[antlr-interest] Very general question, might require a book as an answer

Sun Jan 21 14:27:50 PST 2007

Dear list,

I am involved in the Quantum DB eclipse plugin  for quite some time now. 
This is a plugin for uniform access to databases that have a JDBC driver 
(http://sourceforge.net/projects/quantum). I joined the development team 
for the frustration I kept getting with queries that contained errors 
that could have been solved at 'compile' time rather than at 'runtime'. 
This, imho, means that the syntax of the statement(s) need to be 
checked, which means a parser.

As you may be aware SQL comes in many dialects and our plugin aims to 
offer support for all of them.

So, I looked around and found antlr. It seemed very fit for the job as 
it allows inheritance. As plugin developers we deliver a base and allow 
others to enhance/specialize that for their specific database.

I got started, looked at some .g files, borrowed some constructs and got 
stuck on a very basic point: all the tables, columns, aliases and so on, 
were recognized as identifiers only. Once the statement was parsed 
'successfully', it was not possible to reason about it as the parser did 
not deliver tables involved, columns belonging to those tables and so 
on. (I think you would call this an interpreter...)

I posted to this list about 'promoting' certain tokens, and of course 
and thank you all, received an answer: promote them by adding an action:

<pre>
column_alias
    :
    i:id {#i.setType(COLUMN_IDENTIFIER_ALIAS);}
    ;
</pre>

So that my id gets promoted to a column alias whenever this rule executes.

I got this to work, finding out errors even when the syntax worked out 
ok (misspelled table and column names, wrong relationships), but it 
seemed to me that I had not unleashed the complete power of antlr.

So, now, finally, I come to the questions that may require a book (or 
2)  to answer:

1) Should I be using antlr, or should I stick with the stuff eclipse offers?
2) Is antlr the right tool of choice for a project in which each 
database vendor speaks its own dialect?
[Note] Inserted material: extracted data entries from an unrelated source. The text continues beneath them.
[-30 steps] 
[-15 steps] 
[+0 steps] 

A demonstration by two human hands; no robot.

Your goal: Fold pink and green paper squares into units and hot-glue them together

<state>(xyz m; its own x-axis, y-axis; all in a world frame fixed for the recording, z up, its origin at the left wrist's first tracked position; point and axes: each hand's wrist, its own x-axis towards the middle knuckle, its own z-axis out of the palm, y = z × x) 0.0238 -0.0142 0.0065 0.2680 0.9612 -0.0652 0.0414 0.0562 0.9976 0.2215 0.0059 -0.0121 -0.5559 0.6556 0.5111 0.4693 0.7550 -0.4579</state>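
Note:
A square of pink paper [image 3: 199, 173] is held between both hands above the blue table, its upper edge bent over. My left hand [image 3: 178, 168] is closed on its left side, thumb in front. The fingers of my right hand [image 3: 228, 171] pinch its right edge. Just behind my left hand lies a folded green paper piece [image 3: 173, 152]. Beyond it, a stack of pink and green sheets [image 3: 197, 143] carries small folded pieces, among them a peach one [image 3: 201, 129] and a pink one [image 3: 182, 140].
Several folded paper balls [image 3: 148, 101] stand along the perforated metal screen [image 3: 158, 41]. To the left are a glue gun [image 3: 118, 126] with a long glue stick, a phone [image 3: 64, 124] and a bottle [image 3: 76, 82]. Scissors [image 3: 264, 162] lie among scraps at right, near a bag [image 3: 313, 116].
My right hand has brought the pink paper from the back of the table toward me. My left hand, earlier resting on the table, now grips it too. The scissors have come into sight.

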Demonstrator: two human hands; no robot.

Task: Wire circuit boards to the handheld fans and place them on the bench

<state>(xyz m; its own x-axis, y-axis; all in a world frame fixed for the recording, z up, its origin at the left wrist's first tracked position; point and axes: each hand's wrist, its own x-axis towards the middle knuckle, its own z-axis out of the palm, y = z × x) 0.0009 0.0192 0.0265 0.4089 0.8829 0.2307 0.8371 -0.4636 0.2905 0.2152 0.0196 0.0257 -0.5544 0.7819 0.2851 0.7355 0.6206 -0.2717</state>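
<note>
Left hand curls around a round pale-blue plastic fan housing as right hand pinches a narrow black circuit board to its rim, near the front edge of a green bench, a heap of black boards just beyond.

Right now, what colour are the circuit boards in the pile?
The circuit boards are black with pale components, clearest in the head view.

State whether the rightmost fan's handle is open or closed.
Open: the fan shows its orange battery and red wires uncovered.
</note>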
In other words will the 
inheritance feature deliver the promise of less coding? And of course, 
what should be the base grammar of this all? And could we have one lexer?
3) We would like to support scripts, some dialects have statement 
separators, others do not. Does this mean I need to write something that 
separates the statements first, or is there a smarter way?
4) I never used the tree walker classes in antlr. I must admit, I do not 
understand the value of it yet. However I think they are what I need 
because after lexing and parsing I want to interpret the results. So far 
my AST is not a tree but a list. What are the benefits of using tree 
walkers?
5) Why should I upgrade to v3?

If anyone could find the time to answer even one of my questions, that 
would be greatly appreciated.

Kind regards,

Jan